Dave Stuart Jr.’s was the first education blog I began to follow and it continues to be one of the few that I always read. From what I can glean, These Six Things reads like a comprehensive greatest hits compilation of one of the best educational writers around today. Its focus is on keeping us focused on what really matters in the classroom, and it looks to offer a whole host of practical resources for teaching reading, writing, arguing, speaking, listening, and identity-building. It doesn’t come out until the end of July, but I will be the first in line to get it when it does.
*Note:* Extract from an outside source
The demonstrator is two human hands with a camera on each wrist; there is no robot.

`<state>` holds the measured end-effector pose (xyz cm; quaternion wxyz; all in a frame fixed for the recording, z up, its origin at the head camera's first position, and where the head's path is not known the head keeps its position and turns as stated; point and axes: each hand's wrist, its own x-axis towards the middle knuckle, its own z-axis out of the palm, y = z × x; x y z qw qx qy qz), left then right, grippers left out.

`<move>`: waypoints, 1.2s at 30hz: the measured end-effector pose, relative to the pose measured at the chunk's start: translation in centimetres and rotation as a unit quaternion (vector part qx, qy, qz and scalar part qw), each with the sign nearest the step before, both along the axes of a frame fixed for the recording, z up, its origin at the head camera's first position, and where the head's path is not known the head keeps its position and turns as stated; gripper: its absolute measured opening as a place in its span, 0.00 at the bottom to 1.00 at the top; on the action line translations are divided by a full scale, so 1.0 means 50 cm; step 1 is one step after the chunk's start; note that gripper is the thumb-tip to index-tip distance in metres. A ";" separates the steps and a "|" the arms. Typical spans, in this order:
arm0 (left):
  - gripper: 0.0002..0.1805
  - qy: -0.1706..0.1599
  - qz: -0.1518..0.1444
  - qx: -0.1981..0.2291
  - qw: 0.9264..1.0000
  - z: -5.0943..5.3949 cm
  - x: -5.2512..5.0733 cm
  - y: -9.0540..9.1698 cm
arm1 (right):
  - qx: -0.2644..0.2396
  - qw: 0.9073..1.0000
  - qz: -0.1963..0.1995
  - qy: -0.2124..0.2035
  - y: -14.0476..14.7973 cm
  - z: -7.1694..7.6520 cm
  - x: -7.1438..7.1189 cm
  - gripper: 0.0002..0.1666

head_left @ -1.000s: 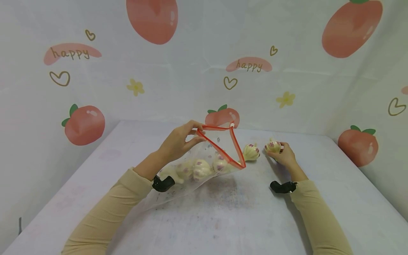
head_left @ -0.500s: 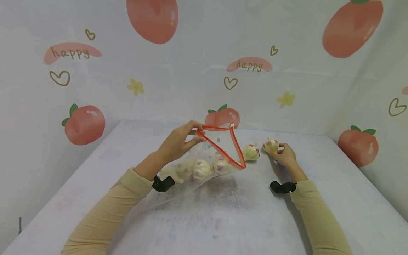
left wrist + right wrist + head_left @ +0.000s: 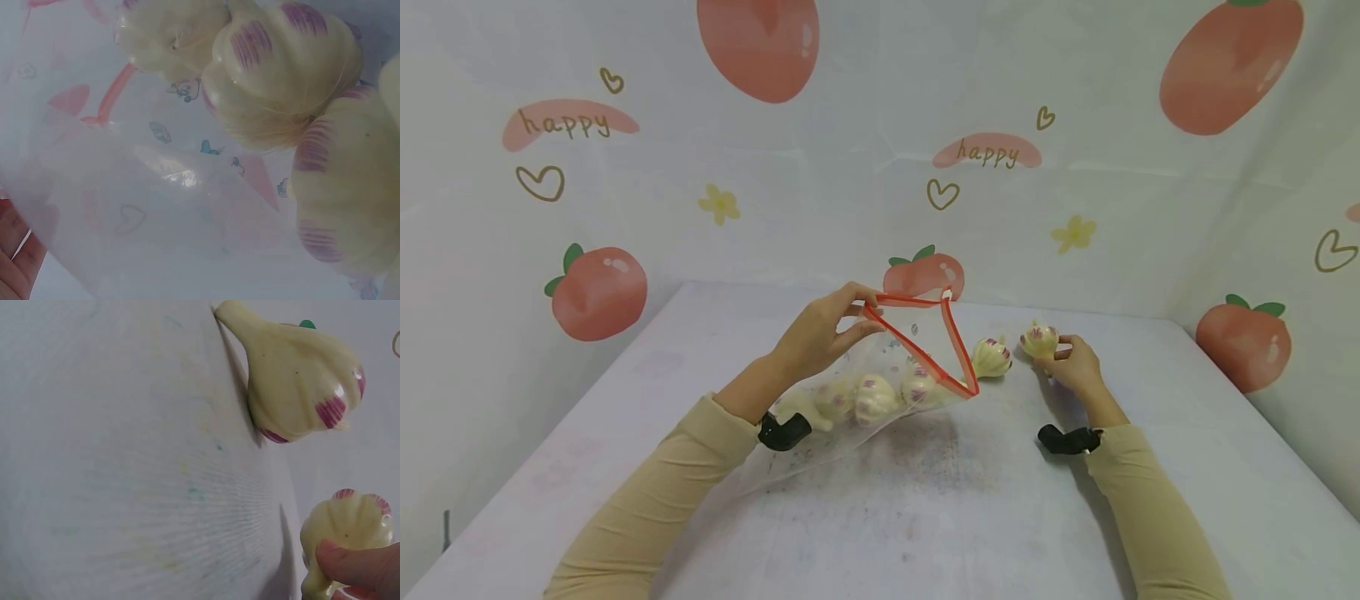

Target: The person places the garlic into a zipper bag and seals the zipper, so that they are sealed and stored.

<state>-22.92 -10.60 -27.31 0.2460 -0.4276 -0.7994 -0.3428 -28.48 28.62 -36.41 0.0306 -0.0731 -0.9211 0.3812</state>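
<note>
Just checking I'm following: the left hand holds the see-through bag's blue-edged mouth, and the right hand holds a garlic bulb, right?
Not quite: the see-through bag has a red-edged mouth, as the head view shows. The rest is right.

Garlic bulbs [image 3: 874, 400] number 6: 4 inside 1 bag [image 3: 916, 351], 1 loose on 1 table [image 3: 940, 517] and 1 in the right hand [image 3: 1077, 367]. The left wrist view takes in 4 bulbs, 1 of them a mere sliver; the right wrist view takes in 2. That hand and 1 left hand [image 3: 820, 335] make 2; there are also 2 sleeves [image 3: 655, 500] and 2 black wrist cameras [image 3: 784, 432]. On 1 backdrop [image 3: 835, 167] are printed 5 red fruits [image 3: 600, 293], 5 heart outlines [image 3: 540, 183], 2 yellow flowers [image 3: 718, 204] and 2 pink bands [image 3: 987, 151], with "happy" written 2 times. 1 pink patch [image 3: 1353, 212] is cut off at the right edge.
</note>
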 end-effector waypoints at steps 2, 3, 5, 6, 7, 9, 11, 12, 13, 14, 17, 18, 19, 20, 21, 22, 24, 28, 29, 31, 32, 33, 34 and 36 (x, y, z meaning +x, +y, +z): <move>0.16 0.000 -0.001 0.000 1.000 0.000 0.000 0.000 | -0.001 1.000 0.002 0.010 -0.002 0.006 0.005 0.42; 0.16 0.000 -0.001 -0.001 1.000 0.000 0.000 0.000 | -0.002 1.000 0.003 0.010 -0.004 0.011 0.009 0.41; 0.16 -0.002 -0.001 -0.001 1.000 0.000 -0.001 0.000 | 0.004 1.000 0.006 0.018 -0.008 0.017 0.014 0.40; 0.15 -0.003 0.000 -0.001 1.000 0.001 0.000 0.000 | 0.006 1.000 0.006 0.020 -0.009 0.020 0.016 0.40; 0.16 -0.003 0.002 -0.002 1.000 0.001 0.000 0.000 | 0.007 1.000 0.008 0.021 -0.010 0.023 0.017 0.40; 0.16 -0.005 0.005 -0.002 1.000 0.002 0.001 0.001 | 0.009 1.000 0.011 0.026 -0.008 0.026 0.018 0.39; 0.16 -0.005 0.005 -0.002 1.000 0.003 0.002 0.001 | 0.007 0.999 0.013 0.030 -0.005 0.028 0.019 0.39; 0.16 -0.005 0.006 -0.002 1.000 0.003 0.002 0.001 | 0.005 0.999 0.013 0.033 -0.004 0.029 0.019 0.39; 0.16 -0.004 0.005 -0.002 1.000 0.003 0.003 0.002 | 0.003 0.999 0.013 0.034 -0.004 0.030 0.019 0.39; 0.16 -0.003 0.005 -0.002 1.000 0.003 0.003 0.002 | 0.004 0.999 0.013 0.035 -0.004 0.032 0.020 0.39; 0.16 0.001 0.002 -0.002 1.000 0.003 0.003 0.002 | -0.002 0.999 0.013 0.032 -0.007 0.040 0.024 0.39; 0.16 0.002 0.002 -0.002 1.000 0.003 0.003 0.002 | -0.004 0.999 0.013 0.031 -0.009 0.044 0.026 0.39; 0.16 0.004 0.002 -0.002 1.000 0.003 0.003 0.002 | -0.006 0.999 0.014 0.031 -0.010 0.047 0.029 0.40; 0.16 0.005 0.002 -0.002 1.000 0.003 0.003 0.002 | -0.006 0.999 0.017 0.032 -0.012 0.050 0.031 0.40; 0.16 0.006 0.001 -0.002 1.000 0.003 0.003 0.002 | -0.008 0.999 0.018 0.033 -0.013 0.053 0.033 0.40; 0.16 0.006 0.000 -0.002 1.000 0.003 0.002 0.002 | -0.010 0.999 0.020 0.036 -0.014 0.055 0.034 0.40; 0.16 0.006 0.000 -0.003 1.000 0.003 0.001 0.002 | -0.010 0.999 0.025 0.042 -0.015 0.060 0.036 0.40; 0.16 0.007 0.001 -0.004 1.000 0.002 0.000 0.002 | -0.012 0.998 0.031 0.048 -0.021 0.069 0.040 0.40; 0.16 0.007 0.001 -0.004 1.000 0.002 0.000 0.003 | -0.011 0.998 0.033 0.051 -0.022 0.071 0.041 0.40; 0.16 0.008 0.000 -0.003 1.000 0.002 0.000 0.003 | -0.012 0.998 0.037 0.053 -0.026 0.075 0.044 0.40; 0.16 0.008 0.000 -0.004 1.000 0.002 0.000 0.003 | -0.012 0.998 0.038 0.055 -0.027 0.077 0.046 0.40; 0.16 0.008 -0.001 -0.003 1.000 0.002 0.001 0.003 | -0.011 0.998 0.040 0.056 -0.029 0.079 0.047 0.40; 0.16 0.008 -0.002 -0.003 1.000 0.003 0.001 0.003 | -0.010 0.997 0.043 0.056 -0.030 0.081 0.049 0.40; 0.16 0.009 -0.004 -0.002 1.000 0.003 0.001 0.003 | -0.010 0.997 0.047 0.058 -0.034 0.086 0.053 0.40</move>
They Say/I Say: The Moves That Matter in Academic Writing by Gerald Graff and Cathy Birkenstein
I have no idea how I missed this book for so long. Since my early days in the classroom, two of my teaching bibles have been Rhetorical Grammar by by and Style: Lessons in Clarity and Grace by by . These two books, more than any others, have informed the content of my writing lessons, as both break open how writing works and make accessible topics that are normally dense and difficult to comprehend. They Say/I Say came on my radar this year, and it looks like it will do the same for the specialized features of academic writing. I am also particularly drawn in by the They Say/I Say approach, which focuses on teaching academic writing as contributing one’s own verse to a long-running, essential conversation.
Circe by Madeline Miller
Madeline Miller’s first book The Song of Achilles was a thoroughly enjoyable read. An LGBTQ retelling of the story of Achilles, it was fun, thought-provoking, and has consistently registered with a number of my students, both LGBTQ and not. Her follow up Circe follows the story of the witch Circe from her early days in the halls of Helios to her banishment and encounters with Odysseus. From what I’ve heard, it sounds like Miller further refines her approach of blending ancient myth with modern commentary as she weaves the conversations of the #MeToo movement into a story of a Greek goddess trying to make her way through a world set up to favor both immortal and mortal men.
There There by Tommy Orange
The debut book by Tommy Orange, There There is a series of interconnected vignettes spanning multiple generations of urban Native Americans from Oakland, California. Much like Pulp Fiction or early Guy Richie movies, the seemingly separate stories begin to barrel towards a single time and place, in this book a major pow-wow in Oakland. What excites me most about this book beyond its intricate design and impressive characterization is that a major publisher has decided to support a Native American author not named Sherman Alexie. While I love much of Alexie’s work, Orange tells a very different story of the nearly 80% of Native Americans who don’t live on a reservation, and from everything I can tell, he tells it with a voice and skill that is likely to make him one of the most important novelists of this generation.
Barracoon by Zora Neale Hurston
Barracoon is the new (!) book by Zora Neale Hurston. It is the previously unpublished account of a slave who was brought over on the last slave ship to the United States and then after emancipation helped found Africatown, a town that for the next 100 years would maintain a West African society in the forests outside of Mobile, Alabama. For those not familiar with Hurston’s other work–the lyrical novel Their Eyes Were Watching God, the folklore collection Of Mules and Men, and one of my favorite short stories of all time, “Sweat“–her works all read as love letters to language and humanity and tell African American stories not told anywhere else. While acclimatizing oneself to her use of the country vernacular (she wanted to show the beauty of simple country talk and thus doesn’t censor it for urban audiences) can be tricky, it is worth persevering, as she is one of the great wordsmiths, researchers, and storytellers in the American pantheon. From what I can glean from reviews, Barracoon looks like Hurston at her very best, and I can’t wait to read it!